__EXERCISE__:
Will you return, word for word, only the lines from the top of the data below down to and including the one with "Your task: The"?

__RECORDS FOR THIS EXERCISE__:
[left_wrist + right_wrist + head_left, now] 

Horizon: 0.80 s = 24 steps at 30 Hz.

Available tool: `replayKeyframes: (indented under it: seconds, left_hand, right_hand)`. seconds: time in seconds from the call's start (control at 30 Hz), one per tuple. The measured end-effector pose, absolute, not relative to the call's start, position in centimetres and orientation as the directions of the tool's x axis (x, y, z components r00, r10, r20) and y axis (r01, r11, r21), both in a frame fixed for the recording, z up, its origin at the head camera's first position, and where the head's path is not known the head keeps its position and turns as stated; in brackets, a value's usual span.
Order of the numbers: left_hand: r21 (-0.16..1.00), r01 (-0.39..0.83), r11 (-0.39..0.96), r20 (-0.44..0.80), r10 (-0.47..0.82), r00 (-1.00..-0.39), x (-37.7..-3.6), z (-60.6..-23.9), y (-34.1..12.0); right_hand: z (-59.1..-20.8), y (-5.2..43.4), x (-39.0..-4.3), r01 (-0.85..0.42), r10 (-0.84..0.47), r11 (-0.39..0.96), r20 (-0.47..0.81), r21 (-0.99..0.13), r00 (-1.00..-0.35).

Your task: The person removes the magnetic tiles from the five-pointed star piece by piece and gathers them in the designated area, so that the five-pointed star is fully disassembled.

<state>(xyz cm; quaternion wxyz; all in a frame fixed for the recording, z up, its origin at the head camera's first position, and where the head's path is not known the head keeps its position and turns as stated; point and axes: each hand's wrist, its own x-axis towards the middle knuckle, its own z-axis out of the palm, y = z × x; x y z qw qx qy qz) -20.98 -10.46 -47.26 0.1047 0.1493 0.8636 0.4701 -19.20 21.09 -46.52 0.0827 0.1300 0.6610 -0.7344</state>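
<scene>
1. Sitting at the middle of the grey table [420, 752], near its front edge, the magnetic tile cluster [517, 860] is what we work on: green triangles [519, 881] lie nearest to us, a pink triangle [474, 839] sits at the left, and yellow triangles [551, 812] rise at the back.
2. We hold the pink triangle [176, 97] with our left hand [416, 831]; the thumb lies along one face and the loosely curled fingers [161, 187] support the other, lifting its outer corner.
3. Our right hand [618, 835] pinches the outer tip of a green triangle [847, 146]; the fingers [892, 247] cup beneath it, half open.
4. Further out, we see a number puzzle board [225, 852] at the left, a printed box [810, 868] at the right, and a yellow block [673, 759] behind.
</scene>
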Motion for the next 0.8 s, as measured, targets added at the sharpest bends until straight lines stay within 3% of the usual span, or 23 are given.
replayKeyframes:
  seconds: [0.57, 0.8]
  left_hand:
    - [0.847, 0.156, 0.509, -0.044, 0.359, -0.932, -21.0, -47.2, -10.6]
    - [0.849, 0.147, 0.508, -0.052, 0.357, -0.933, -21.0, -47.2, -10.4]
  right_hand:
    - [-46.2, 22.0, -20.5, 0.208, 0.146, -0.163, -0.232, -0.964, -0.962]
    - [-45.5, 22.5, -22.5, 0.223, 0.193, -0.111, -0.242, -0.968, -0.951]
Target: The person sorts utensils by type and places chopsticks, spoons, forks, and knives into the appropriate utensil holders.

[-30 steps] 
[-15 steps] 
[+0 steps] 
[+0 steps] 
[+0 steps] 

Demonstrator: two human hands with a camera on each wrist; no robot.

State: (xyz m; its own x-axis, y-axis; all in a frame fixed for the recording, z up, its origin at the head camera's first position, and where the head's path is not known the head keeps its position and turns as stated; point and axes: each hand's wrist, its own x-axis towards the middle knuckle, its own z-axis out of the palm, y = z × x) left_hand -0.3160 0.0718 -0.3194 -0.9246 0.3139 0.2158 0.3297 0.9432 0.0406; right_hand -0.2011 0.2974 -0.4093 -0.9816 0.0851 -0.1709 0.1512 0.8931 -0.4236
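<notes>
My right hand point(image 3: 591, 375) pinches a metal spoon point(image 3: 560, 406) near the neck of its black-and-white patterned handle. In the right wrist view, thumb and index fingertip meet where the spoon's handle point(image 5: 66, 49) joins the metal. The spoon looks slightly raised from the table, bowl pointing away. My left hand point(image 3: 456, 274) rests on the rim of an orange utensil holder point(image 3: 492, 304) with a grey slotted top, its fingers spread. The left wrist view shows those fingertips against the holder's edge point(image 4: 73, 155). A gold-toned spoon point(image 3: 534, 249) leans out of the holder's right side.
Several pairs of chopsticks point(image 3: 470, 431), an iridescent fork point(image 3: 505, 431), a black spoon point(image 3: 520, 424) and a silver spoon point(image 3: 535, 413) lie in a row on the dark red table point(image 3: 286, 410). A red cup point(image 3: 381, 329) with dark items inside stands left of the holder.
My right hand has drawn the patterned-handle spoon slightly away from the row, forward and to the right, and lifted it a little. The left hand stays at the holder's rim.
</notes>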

__TASK OUTPUT__:
[left_wrist + right_wrist + head_left, now] 

Horizon: 0.80 s = 24 steps at 30 Hz.

Available tool: `replayKeyframes: (indented under it: seconds, left_hand, right_hand)`. seconds: time in seconds from the call's start (control at 30 Hz), one per tuple. The measured end-effector pose, absolute, not relative to the call's start, position in centimetres and orientation as the directions of the tool's x axis (x, y, z components r00, r10, r20) and y axis (r01, r11, r21), both in a frame fixed for the recording, z up, its origin at the head camera's first position, and where the head's path is not known the head keeps its position and turns as stated; in brackets, a value's usual span.
Order of the numbers: left_hand: r21 (-0.16..1.00), r01 (-0.39..0.83), r11 (-0.39..0.96), r20 (-0.44..0.80), r10 (-0.47..0.82), r00 (-1.00..-0.39), x (-37.7..-3.6), z (-60.6..-23.9), y (-34.1..12.0); right_hand: z (-59.1..-20.8), y (-5.2..43.4), x (-39.0..-4.3), r01 (-0.85..0.42), r10 (-0.84..0.47), r11 (-0.39..0.96), r20 (-0.47..0.81), r21 (-0.99..0.13), r00 (-1.00..-0.35).

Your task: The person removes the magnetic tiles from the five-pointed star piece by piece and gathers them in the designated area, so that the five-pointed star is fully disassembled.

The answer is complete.